§ Problem:
Select, from the material below, each line with "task" in it.

§ Listed entries:

"""

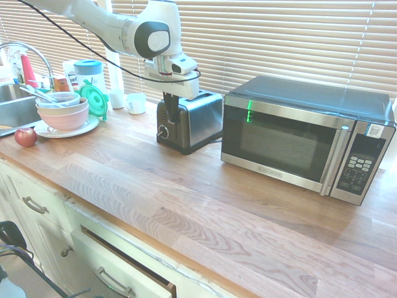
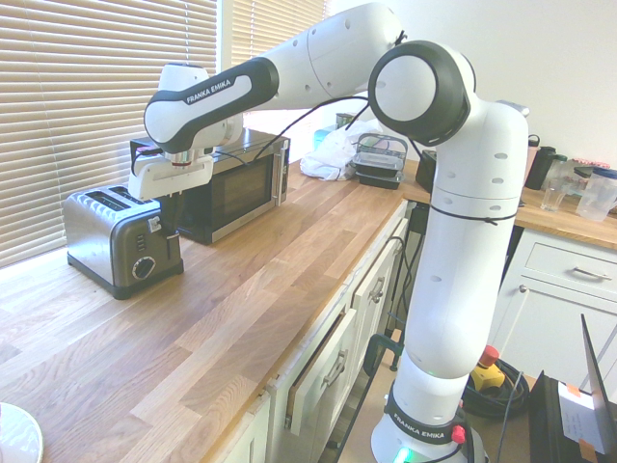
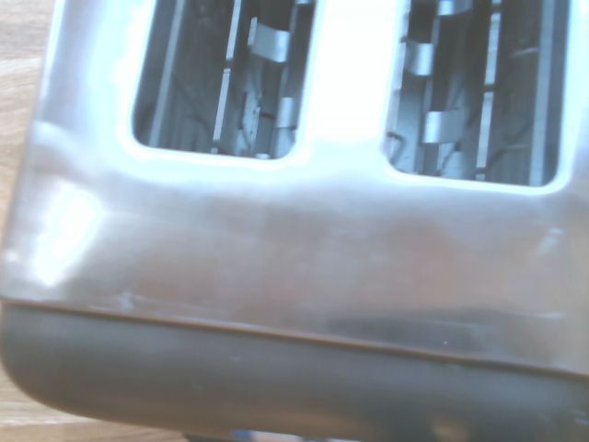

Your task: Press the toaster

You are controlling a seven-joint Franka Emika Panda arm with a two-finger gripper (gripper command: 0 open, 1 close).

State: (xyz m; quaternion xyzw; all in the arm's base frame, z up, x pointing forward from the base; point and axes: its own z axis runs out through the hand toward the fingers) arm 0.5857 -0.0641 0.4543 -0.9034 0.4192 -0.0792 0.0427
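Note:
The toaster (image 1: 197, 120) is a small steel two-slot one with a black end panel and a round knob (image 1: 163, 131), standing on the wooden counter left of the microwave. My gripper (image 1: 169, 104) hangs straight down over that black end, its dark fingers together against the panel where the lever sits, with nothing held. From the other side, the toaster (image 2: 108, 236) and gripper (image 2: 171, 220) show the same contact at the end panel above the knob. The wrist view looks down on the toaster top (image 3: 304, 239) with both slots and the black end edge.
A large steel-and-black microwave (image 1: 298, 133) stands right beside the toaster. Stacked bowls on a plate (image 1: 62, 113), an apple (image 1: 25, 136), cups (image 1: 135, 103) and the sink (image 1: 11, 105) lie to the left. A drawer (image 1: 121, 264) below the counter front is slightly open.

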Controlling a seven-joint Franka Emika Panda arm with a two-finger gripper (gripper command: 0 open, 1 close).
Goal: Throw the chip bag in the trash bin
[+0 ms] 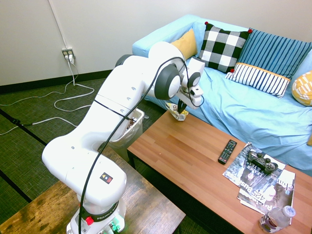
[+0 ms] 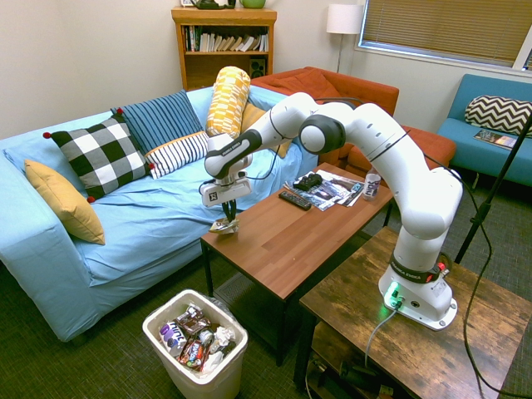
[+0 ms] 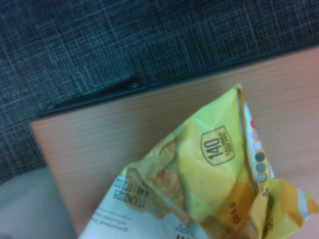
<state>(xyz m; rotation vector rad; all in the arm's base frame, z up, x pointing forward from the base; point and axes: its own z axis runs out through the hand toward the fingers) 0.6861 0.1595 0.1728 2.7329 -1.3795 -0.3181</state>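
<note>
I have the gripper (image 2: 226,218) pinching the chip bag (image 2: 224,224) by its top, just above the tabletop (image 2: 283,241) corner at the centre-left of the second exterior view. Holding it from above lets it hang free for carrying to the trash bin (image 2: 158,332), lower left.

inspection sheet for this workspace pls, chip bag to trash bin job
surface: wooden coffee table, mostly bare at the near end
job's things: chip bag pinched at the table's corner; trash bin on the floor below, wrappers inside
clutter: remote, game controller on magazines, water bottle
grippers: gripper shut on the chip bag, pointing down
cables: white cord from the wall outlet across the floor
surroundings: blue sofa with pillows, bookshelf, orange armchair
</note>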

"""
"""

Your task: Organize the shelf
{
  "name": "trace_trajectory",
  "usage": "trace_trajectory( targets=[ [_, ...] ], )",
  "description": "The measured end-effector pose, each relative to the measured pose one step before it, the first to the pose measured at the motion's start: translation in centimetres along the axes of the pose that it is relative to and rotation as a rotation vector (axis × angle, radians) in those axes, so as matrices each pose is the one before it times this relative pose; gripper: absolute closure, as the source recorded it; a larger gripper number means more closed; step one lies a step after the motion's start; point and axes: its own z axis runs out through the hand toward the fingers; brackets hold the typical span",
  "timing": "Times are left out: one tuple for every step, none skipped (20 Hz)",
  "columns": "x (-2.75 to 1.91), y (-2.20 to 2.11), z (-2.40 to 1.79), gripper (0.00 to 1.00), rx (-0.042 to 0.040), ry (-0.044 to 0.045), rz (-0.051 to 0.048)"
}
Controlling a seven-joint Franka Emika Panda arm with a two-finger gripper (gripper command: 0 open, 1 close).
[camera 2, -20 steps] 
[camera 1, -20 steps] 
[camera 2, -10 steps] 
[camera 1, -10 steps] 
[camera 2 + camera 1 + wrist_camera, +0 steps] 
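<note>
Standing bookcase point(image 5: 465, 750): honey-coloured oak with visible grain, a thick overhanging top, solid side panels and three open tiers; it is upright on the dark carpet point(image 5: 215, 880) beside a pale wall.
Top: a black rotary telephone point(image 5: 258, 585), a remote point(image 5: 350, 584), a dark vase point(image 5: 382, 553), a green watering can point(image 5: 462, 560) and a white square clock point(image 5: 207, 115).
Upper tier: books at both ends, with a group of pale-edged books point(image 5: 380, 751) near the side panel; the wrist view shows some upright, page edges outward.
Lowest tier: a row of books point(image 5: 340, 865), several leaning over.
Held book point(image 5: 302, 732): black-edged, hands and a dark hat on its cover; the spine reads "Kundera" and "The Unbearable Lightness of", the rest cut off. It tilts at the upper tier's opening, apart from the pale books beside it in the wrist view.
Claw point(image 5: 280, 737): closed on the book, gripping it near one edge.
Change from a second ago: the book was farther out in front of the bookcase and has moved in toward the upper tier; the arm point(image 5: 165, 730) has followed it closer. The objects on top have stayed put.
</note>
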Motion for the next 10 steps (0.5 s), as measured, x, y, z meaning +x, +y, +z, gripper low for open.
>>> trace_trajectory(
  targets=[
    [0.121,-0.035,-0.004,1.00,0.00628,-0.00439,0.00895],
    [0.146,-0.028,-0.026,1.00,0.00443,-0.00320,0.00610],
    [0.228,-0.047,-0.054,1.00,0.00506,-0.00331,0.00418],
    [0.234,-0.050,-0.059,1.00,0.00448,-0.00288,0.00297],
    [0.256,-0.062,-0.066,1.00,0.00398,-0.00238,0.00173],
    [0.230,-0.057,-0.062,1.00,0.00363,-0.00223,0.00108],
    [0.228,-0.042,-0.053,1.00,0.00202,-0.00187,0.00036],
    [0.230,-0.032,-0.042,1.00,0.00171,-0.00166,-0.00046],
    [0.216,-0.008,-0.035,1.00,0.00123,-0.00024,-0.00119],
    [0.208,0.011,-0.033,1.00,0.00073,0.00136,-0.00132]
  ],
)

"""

§ Finished exercise:
Your task: Press the toaster
Your task: Organize the shelf

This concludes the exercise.